◆ What needs to be done ◆
List every line in this data where the string "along" occurs.

***** Source material *****

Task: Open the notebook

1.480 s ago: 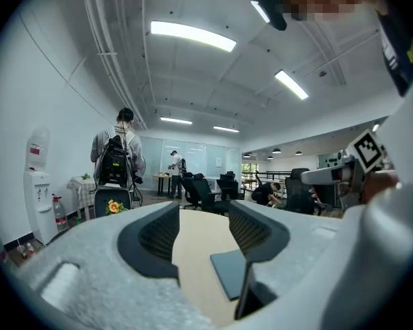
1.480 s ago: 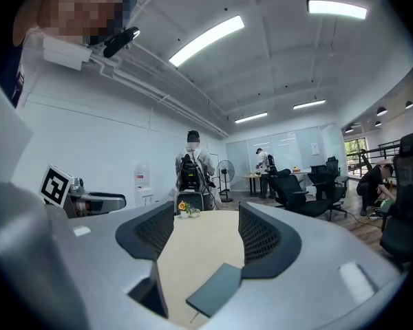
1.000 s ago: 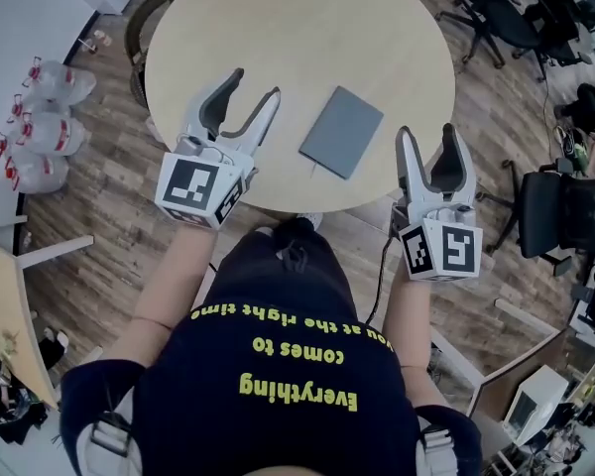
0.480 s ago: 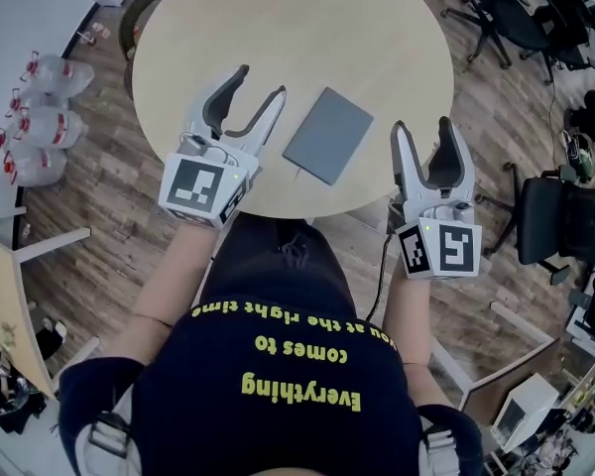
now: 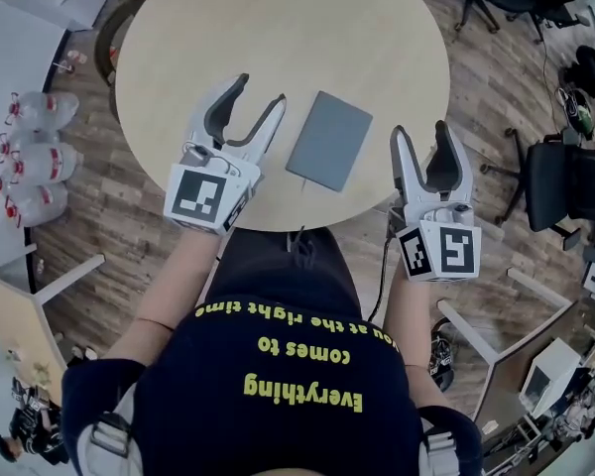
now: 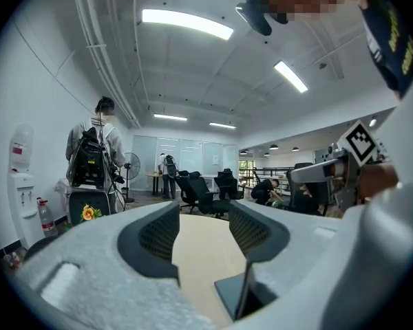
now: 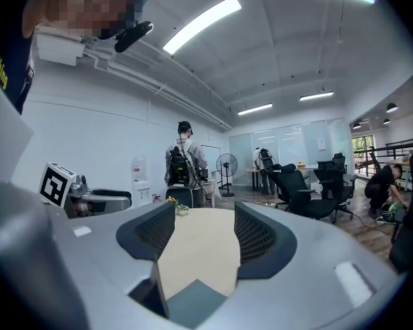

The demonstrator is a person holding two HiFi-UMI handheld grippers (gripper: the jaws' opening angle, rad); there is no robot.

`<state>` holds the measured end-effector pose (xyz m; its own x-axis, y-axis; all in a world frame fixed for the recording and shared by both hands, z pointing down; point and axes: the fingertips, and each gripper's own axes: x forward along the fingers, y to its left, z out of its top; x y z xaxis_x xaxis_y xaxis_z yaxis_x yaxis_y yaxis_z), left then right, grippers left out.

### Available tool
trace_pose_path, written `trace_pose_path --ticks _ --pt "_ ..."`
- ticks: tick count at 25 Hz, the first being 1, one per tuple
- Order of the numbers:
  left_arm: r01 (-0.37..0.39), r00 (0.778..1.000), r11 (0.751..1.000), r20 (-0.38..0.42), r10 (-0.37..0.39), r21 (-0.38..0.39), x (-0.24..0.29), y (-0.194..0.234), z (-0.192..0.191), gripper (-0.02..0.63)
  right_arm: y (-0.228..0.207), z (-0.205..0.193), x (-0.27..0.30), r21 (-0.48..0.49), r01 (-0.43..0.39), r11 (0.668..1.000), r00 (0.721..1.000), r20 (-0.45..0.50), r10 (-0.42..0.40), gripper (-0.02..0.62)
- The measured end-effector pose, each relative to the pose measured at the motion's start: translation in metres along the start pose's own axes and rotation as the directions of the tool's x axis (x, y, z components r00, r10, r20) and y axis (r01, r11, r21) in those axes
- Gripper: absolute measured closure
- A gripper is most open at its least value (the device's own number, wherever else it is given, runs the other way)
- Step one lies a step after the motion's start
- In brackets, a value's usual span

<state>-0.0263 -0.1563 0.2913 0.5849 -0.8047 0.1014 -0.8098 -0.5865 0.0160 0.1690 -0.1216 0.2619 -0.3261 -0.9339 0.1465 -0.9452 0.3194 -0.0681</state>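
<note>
Left gripper (image 5: 260,88) has closed in on the notebook (image 5: 329,140) over the last second. The gap between its right-hand finger and the cover's long edge is now slim, but they aren't touching. Right gripper (image 5: 419,128) sits about where it was relative to the book. The head camera drifted too, so part of the apparent motion is only the view shifting.

For the task, I read this as still the approach. The notebook is shut and flat on the round worktop (image 5: 278,28), and nothing has hold of it.

Fingers:
- **Left:** spread wide with only bare worktop between them. A corner of the book shows low, just outside the right-hand finger (image 6: 258,229).
- **Right:** also spread wide and empty. The book's corner shows low, toward the left-hand finger (image 7: 148,236).

The notebook lies between the two sets of fingers, just beside the left set and a little further from the right set. It is nearer the finger bases than the tips, close to my edge of the worktop.

Its long axis runs away from me, roughly parallel to both sets of fingers, with the far end leaning slightly toward the right fingers. The cover is plain grey, so I can't tell which long edge is the spine. I need to know that before choosing which fingers lift the cover and which pin the book.
</note>
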Motion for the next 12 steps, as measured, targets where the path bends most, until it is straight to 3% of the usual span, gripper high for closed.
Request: trace_pose_path --ticks 6,12 --pt "0.053 0.998 0.998 -0.025 -0.054 -0.036 0.018 0.007 -0.019 0.383 -0.008 -0.022 0.014 0.033 0.052 0.998 0.998 -0.048 -0.050 0.316" --pt "0.059 0.995 0.997 -0.080 -0.063 -0.051 0.030 0.002 -0.052 0.383 -0.022 -0.057 0.016 0.088 0.081 0.993 0.991 -0.109 -0.072 0.324"
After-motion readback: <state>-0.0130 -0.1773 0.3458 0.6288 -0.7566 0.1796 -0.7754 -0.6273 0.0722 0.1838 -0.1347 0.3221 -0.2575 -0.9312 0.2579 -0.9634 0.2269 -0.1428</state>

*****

◆ Output for this exercise ◆
`<state>` holds the measured end-effector pose (xyz m; its own x-axis, y-axis; all in a world frame fixed for the recording and shared by both hands, z pointing down; point and axes: the fingertips, and each gripper's own axes: x forward along the fingers, y to its left, z out of its top; x y z xaxis_x xaxis_y xaxis_z yaxis_x yaxis_y yaxis_z), left then right, grippers left out.
- The measured end-effector pose, each relative to the pose measured at the motion's start: translation in metres along the start pose's own axes and rotation as the directions of the tool's x axis (x, y, z components r00, r10, r20) and y axis (r01, r11, r21) in those axes

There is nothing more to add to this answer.